Padahal, lupa waktu adalah awal kita menjauh dari Allah. Lalu, kita pun melupakan Allah Yang Maha Memberi.
Faktor lain yang membuat kita abai, tak peduli dan acuh adalah, karena kita melihat peristiwa keseharian itu sebagai hal yang biasa dan lumrah.
Di sisi lain, ketika pekerjaan, usaha, atau karier kita lancar jaya, hal itu disikapi sebagai perjuangan sendiri yang pantang menyerah, tekun, dan ulet. Kita lupa dan sombong, bahwa apa pun prestasi dan kesuksesan itu, sesungguhnya adalah anugerah Allah.
Sebaliknya, ketika kita menghadapi kesulitan, masalah, atau kegagalan usaha yang berujung kekecewaan dan kesedihan, kita baru sadar diri. Dan ingat kepada Allah.
Kita berpikir sedang diuji oleh Allah lewat masalah keluarga, proyek yang gagal, usaha bangkrut, dan seterusnya.
Saat didera persoalan hidup dan kesedihan, kita ingat pada Allah. Kita seperti dijauhi dan ditinggalkan oleh Allah bagai anak yatim piatu. Apalagi, saat Allah tak peduli, dan doa kita tidak dikabulkan oleh-Nya, Allah seakan melupakan kita!
Sejatinya, Allah tidak meninggalkan kita. Tapi kesombongan kita yang membutakan dan menulikan mata-telinga hati ini, sehingga kita tidak melihat anugerah Allah yang luar biasa.
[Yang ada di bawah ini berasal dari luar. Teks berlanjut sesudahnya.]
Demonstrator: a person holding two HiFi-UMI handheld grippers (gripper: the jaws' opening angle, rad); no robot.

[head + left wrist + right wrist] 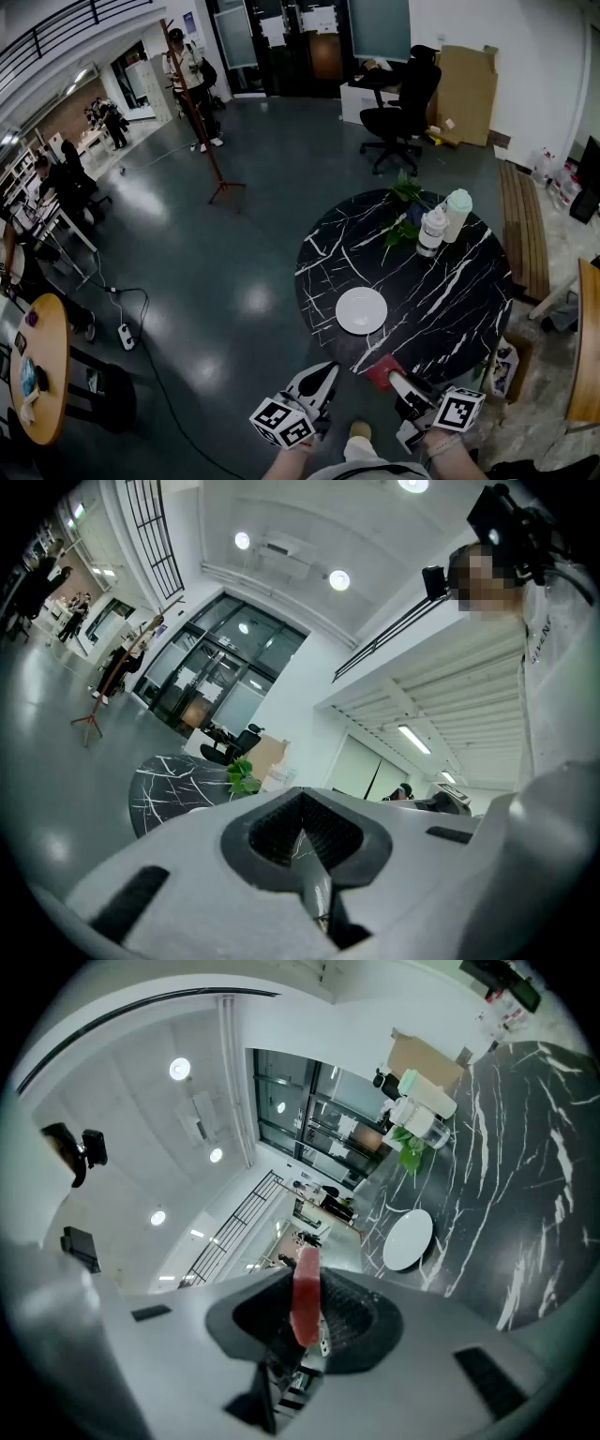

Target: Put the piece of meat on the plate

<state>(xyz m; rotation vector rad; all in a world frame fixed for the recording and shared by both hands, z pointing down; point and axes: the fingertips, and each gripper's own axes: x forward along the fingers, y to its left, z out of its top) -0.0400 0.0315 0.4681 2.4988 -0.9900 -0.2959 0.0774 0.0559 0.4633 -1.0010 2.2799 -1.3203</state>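
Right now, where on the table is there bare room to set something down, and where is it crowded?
The plate is empty. Bare table lies right of it, up to the rim, and between it and the bottles. The far edge is crowded: bottles and plant. At the near rim the right hand-held gripper holds the meat.

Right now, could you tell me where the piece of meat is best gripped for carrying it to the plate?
Across its two flat faces, coming in from one end, as the right gripper does. The piece of meat is a thin slab, edge-on between the jaws, so they press its broad sides and the free end sticks out ahead for the plate.
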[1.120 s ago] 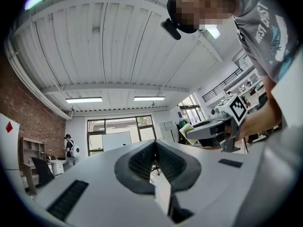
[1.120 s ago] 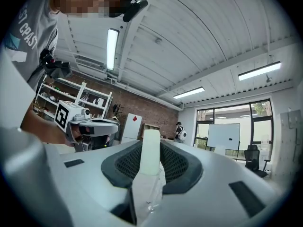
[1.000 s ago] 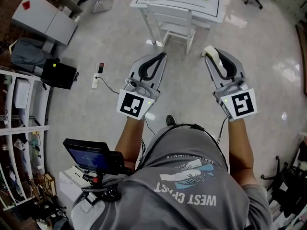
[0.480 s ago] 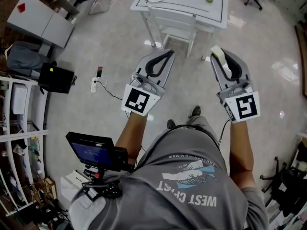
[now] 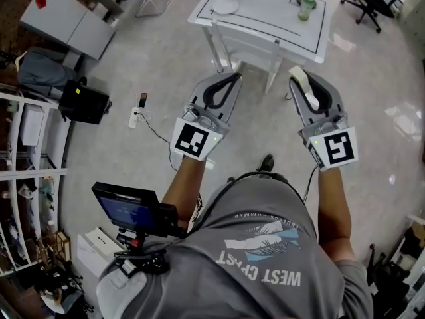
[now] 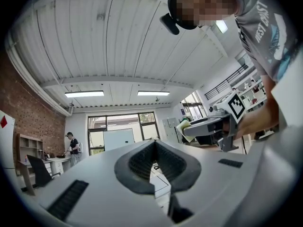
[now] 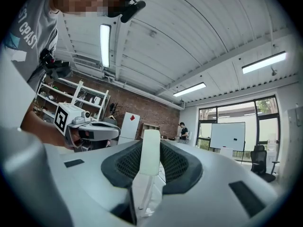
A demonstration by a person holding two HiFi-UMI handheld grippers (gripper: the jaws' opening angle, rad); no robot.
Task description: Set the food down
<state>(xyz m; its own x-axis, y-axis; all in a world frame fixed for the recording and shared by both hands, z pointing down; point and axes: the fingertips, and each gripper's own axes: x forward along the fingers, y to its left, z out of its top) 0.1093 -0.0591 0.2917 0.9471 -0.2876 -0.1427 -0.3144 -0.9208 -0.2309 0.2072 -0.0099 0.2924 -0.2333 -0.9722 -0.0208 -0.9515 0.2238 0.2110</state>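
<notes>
Pale food in right gripper

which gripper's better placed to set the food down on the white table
Right. The right gripper is shut on the pale food piece, while the left gripper is shut and empty. Neither is over the white table yet.

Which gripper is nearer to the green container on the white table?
Right. The right gripper, holding a pale food piece, is in line with the green container but short of it; the left gripper is farther off to its left.
</notes>
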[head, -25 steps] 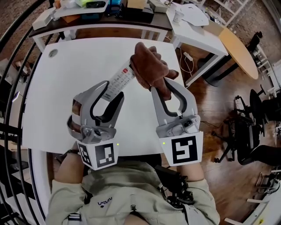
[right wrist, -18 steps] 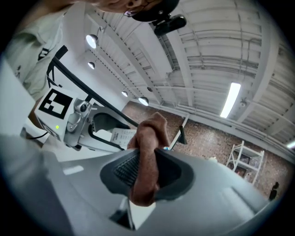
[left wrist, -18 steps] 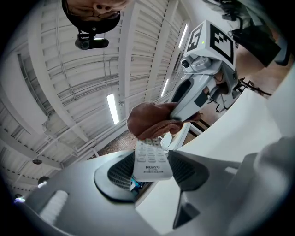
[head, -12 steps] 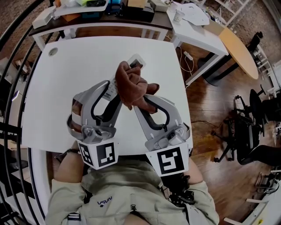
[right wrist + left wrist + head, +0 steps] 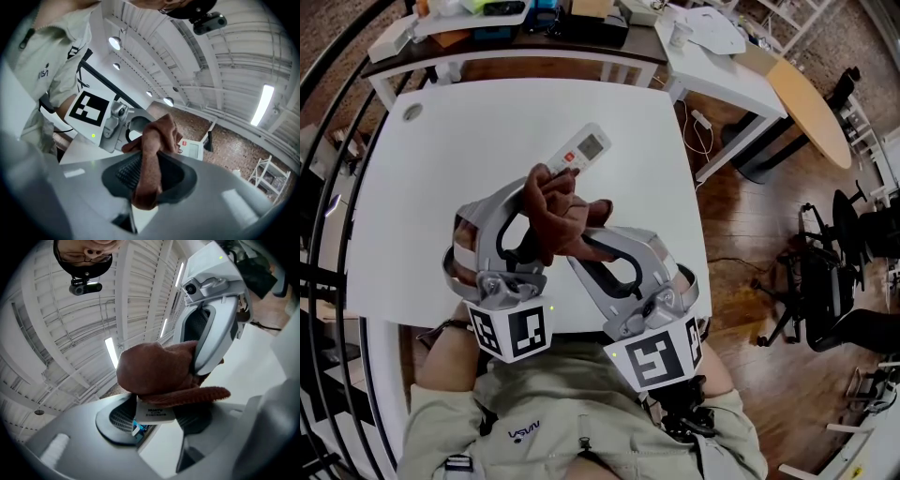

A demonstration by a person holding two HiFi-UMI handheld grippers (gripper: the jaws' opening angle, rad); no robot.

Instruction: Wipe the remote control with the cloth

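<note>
A white remote control (image 5: 581, 150) sticks out up and to the right over the white table (image 5: 441, 159), with its near end clamped in my left gripper (image 5: 534, 202). In the left gripper view the remote's end (image 5: 155, 412) sits between the jaws. The brown cloth (image 5: 555, 211) lies bunched over the remote's near half, right at the left jaws. My right gripper (image 5: 581, 246) is shut on the cloth (image 5: 151, 164), which hangs between its pads. The remote's display end (image 5: 192, 149) shows past the cloth. The middle of the remote is hidden by the cloth.
A long cluttered table (image 5: 516, 28) stands behind the white one, and a white side table (image 5: 722, 66) and a round wooden table (image 5: 811, 108) stand to the right. A black office chair (image 5: 825, 281) is on the wooden floor. A dark railing (image 5: 328, 112) curves along the left.
My right gripper has drawn the cloth down along the remote toward the left gripper and the person. The remote's far display end is now uncovered. The left gripper has stayed put.
</note>
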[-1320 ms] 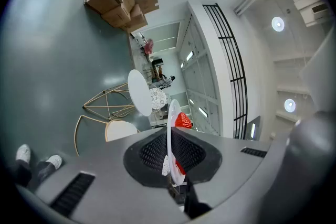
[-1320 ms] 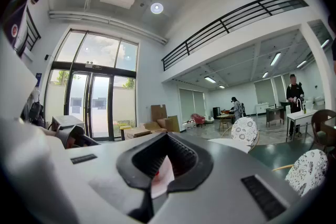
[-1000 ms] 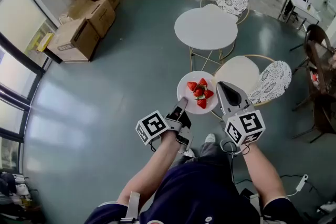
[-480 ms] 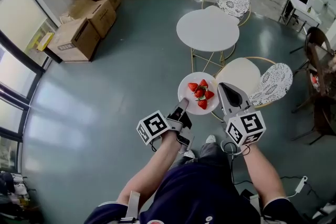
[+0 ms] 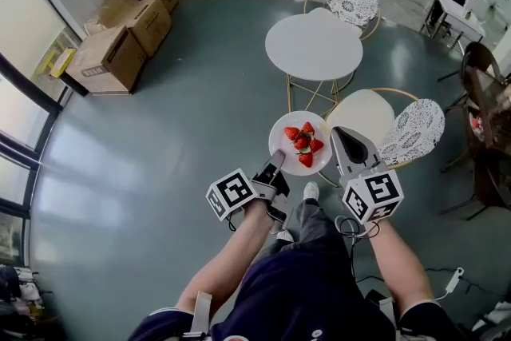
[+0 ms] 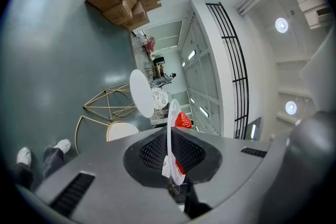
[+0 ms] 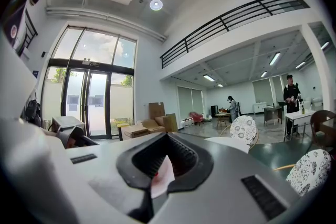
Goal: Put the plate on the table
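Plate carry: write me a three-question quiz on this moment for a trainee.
1. True or false: the plate rests on the table.
2. What lies on the plate? A. strawberries B. bread C. nothing
3. Short answer: is the plate held by the left claw, the right claw, or both?

Key
1. False: it is held in the air, short of the table.
2. A
3. Both: each claw is shut on the plate's rim, on opposite sides.
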Demonstrator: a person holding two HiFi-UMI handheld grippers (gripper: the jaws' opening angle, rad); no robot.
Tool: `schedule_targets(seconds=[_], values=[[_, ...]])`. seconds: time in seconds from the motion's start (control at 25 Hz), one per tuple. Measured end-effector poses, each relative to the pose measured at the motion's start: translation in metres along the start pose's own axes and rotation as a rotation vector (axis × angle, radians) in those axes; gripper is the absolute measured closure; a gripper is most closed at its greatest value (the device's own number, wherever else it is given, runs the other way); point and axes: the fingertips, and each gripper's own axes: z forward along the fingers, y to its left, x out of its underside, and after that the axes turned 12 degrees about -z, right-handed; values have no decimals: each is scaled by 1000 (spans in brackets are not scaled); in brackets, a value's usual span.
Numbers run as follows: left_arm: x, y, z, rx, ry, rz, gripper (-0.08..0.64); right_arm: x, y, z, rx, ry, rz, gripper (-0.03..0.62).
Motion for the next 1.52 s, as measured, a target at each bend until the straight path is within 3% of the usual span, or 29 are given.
schedule_targets(seconds=[0.4,1.0,1.52], values=[[-26,0,57,-24,1,-5,545,8,-47,48,3,6,16,588],[-84,-10,189,-56,-14,6,545,32,-153,156,-21,5,61,588],[-104,-33,260,-61,-40,9,545,23,-218,205,-48,-3,50,588]])
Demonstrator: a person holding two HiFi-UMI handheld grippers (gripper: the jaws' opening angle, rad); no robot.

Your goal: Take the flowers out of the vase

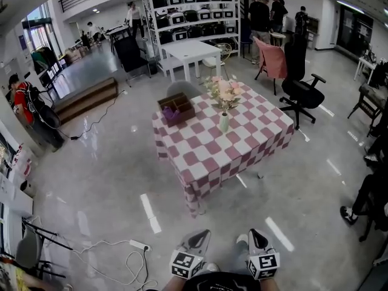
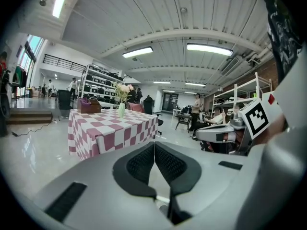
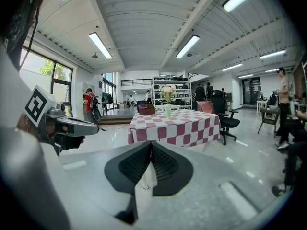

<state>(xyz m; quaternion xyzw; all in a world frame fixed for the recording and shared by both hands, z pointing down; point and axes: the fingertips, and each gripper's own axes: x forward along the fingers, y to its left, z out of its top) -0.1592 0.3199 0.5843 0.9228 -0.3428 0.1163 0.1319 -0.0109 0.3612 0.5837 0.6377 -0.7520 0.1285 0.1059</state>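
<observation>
Two tools, left tool (image 1: pixel 202 234) and right tool (image 1: pixel 255 233), pressed together, empty. Flowers (image 1: pixel 223 91) in vase (image 1: pixel 224 122) on bench (image 1: pixel 242 150), 12 o'clock. Best: approach, spread, pinch low.

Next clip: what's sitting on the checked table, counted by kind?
Vase: 1
Bunch of flowers, in the vase: 1
Wooden box: 1
Purple item, in the box: 1
Total: 4

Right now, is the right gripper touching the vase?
Apart. Head view: right gripper sits at the bottom edge; floor lies between it and the vase on the table.
</observation>
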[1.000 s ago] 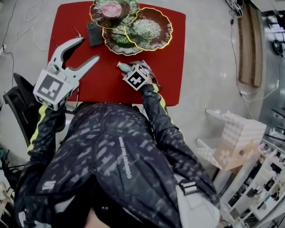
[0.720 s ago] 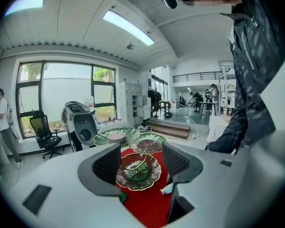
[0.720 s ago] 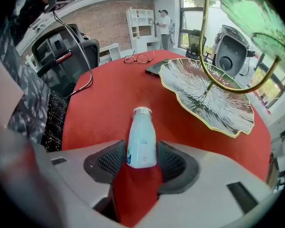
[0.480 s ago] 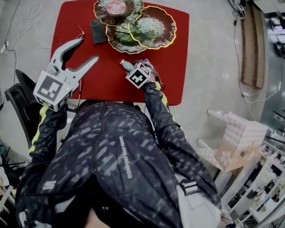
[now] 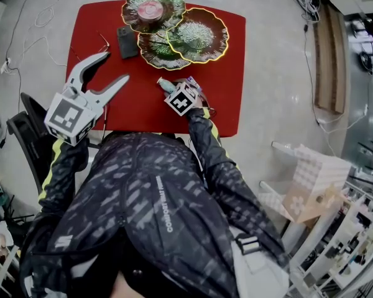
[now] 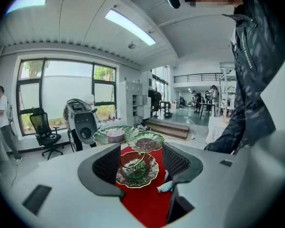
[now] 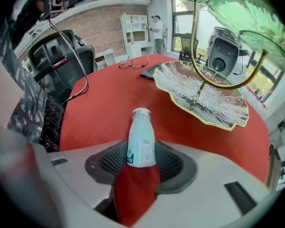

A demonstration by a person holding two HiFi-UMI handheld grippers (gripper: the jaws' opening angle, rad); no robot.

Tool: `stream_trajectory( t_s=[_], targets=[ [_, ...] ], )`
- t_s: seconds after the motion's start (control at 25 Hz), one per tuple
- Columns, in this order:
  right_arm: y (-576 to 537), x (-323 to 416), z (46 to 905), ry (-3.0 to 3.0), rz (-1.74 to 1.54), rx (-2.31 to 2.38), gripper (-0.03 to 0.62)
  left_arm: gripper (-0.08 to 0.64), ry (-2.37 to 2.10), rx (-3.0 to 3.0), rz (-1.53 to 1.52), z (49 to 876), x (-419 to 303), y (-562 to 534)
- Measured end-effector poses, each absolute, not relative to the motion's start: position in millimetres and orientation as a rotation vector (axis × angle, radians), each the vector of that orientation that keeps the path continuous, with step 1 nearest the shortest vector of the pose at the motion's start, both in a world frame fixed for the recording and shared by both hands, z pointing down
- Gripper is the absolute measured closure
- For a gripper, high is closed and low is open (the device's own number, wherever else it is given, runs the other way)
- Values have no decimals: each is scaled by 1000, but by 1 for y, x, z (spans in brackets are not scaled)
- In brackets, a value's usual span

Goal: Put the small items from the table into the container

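A small pale bottle (image 5: 164, 85) (image 7: 141, 139) lies on the red table (image 5: 143, 104), its cap pointing away from me. My right gripper (image 5: 168, 89) (image 7: 141, 159) points steeply down over it. Its jaws are closing, the bottle's lower half sits between them, and both pads meet its sides. The container is a tiered stand of green leaf-shaped dishes (image 5: 196, 36) (image 7: 204, 91) at the table's far side. My left gripper (image 5: 115, 66) (image 6: 140, 167) hovers open and empty over the table's left part, aimed at the stand (image 6: 137, 170) and the bottle (image 6: 165, 186).
A pink round item (image 5: 150, 10) lies in the stand's top-left dish. A dark phone-like slab (image 5: 125, 42) and a pair of glasses (image 7: 133, 62) lie left of the stand. A black cable (image 7: 80, 75) trails off the table's near edge. An office chair (image 5: 25, 132) stands at my left.
Neither gripper has visibly shifted over the table. Only the head view has drifted a little.
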State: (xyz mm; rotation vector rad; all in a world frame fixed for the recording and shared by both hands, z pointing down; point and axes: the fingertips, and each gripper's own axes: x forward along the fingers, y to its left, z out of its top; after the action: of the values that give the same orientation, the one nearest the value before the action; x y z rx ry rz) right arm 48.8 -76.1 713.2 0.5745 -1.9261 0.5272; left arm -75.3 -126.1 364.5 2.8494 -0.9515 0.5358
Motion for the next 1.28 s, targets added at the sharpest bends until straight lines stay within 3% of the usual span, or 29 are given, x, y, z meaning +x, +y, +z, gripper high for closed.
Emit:
stream_trajectory(
  t_s=[1.28],
  targets=[
    [-85,37,614,-2126,504,742,407,282,-936,2851,496,364,-66,-125]
  ],
)
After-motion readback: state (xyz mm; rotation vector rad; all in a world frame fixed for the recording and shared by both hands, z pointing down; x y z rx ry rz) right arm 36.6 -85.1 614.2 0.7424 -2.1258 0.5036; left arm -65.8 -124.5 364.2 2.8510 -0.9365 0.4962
Hidup ini sejatinya mukjizat Allah. Ia selalu menyapa dan rindukan kita. Karena kita ini sangat berharga agar kita bahagia.
Kunci hidup bahagia itu sederhana. Kita diajak untuk membuka hati, merasakan penyertaan Allah, dan bergantung sepenuhnya pada-Nya. Allah adalah sumber hidup dan kebahagiaan kita.